→ Your goal
Filter the listing below, keeping every line that holds "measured".

-------------------------

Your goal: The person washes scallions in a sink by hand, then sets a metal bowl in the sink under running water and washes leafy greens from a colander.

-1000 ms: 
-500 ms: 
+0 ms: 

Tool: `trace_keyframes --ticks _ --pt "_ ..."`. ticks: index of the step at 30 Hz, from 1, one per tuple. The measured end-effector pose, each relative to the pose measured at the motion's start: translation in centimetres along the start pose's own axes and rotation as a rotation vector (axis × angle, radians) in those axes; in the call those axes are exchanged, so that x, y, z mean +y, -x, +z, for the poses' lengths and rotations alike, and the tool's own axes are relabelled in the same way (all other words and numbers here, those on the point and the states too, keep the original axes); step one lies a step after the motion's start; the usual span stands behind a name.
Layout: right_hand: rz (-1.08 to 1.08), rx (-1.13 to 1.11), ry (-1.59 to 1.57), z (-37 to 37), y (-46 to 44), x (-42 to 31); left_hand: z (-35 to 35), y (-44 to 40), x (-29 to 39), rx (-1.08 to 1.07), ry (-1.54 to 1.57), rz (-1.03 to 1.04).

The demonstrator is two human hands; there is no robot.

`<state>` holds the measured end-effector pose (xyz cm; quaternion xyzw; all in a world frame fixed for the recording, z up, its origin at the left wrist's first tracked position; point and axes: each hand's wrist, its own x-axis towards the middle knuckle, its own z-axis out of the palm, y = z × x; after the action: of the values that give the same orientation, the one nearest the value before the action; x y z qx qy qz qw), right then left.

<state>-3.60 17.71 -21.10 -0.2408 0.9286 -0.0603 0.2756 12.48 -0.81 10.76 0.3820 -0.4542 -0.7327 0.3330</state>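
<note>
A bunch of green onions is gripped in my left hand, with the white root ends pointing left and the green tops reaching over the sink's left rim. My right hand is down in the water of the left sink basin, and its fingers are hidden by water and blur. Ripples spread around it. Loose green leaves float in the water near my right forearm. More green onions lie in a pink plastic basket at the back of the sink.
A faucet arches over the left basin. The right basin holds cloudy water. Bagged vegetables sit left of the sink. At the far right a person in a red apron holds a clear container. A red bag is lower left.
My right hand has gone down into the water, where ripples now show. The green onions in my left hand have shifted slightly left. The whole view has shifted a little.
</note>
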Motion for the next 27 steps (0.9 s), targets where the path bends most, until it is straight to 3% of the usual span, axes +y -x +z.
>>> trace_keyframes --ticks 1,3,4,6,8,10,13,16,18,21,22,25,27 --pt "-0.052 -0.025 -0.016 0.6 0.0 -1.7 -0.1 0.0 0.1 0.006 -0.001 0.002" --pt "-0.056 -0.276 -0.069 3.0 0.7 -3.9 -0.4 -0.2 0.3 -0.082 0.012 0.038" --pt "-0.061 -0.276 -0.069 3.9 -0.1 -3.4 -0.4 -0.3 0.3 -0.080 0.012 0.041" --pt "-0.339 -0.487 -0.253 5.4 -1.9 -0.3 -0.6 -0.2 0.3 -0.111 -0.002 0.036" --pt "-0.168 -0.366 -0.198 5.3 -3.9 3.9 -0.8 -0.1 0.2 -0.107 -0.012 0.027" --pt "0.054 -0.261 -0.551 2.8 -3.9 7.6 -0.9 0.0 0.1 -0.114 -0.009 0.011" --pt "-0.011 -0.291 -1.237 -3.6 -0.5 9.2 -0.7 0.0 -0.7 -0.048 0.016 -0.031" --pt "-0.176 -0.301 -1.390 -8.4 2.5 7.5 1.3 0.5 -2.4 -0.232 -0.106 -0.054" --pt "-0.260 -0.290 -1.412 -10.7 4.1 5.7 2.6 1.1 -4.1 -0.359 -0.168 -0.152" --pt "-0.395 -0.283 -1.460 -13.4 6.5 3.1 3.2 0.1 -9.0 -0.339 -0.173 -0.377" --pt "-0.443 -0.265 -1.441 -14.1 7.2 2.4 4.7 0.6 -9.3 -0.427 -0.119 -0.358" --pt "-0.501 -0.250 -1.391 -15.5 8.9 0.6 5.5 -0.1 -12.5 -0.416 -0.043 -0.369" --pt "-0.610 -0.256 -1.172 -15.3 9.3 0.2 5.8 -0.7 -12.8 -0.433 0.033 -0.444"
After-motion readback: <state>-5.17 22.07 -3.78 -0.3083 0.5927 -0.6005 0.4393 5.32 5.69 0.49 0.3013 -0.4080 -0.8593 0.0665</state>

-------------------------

→ Output for this task
Tool: `trace_keyframes --ticks _ --pt "_ ..."`. ticks: index of the step at 30 Hz, from 1, one per tuple. The measured end-effector pose, each relative to the pose measured at the motion's start: translation in centimetres along the start pose's own axes and rotation as a rotation vector (axis × angle, radians) in those axes; in the call those axes are exchanged, so that x, y, z mean +y, -x, +z, for the poses' lengths and rotations alike, and the tool's own axes are relabelled in the same way (all other words and numbers here, those on the point and the states too, keep the original axes); step one lies a step after the motion's start; the usual span stands behind a name.
`<state>` holds the measured end-effector pose (xyz cm; quaternion xyzw; all in a world frame fixed for the recording, z up, its origin at the left wrist's first tracked position; point and axes: each hand's wrist, its own x-axis towards the middle knuckle, its own z-axis out of the palm, y = z × x; after the action: of the values that give the same orientation, the one nearest the value before the action; x y z qx qy qz qw), right then left.

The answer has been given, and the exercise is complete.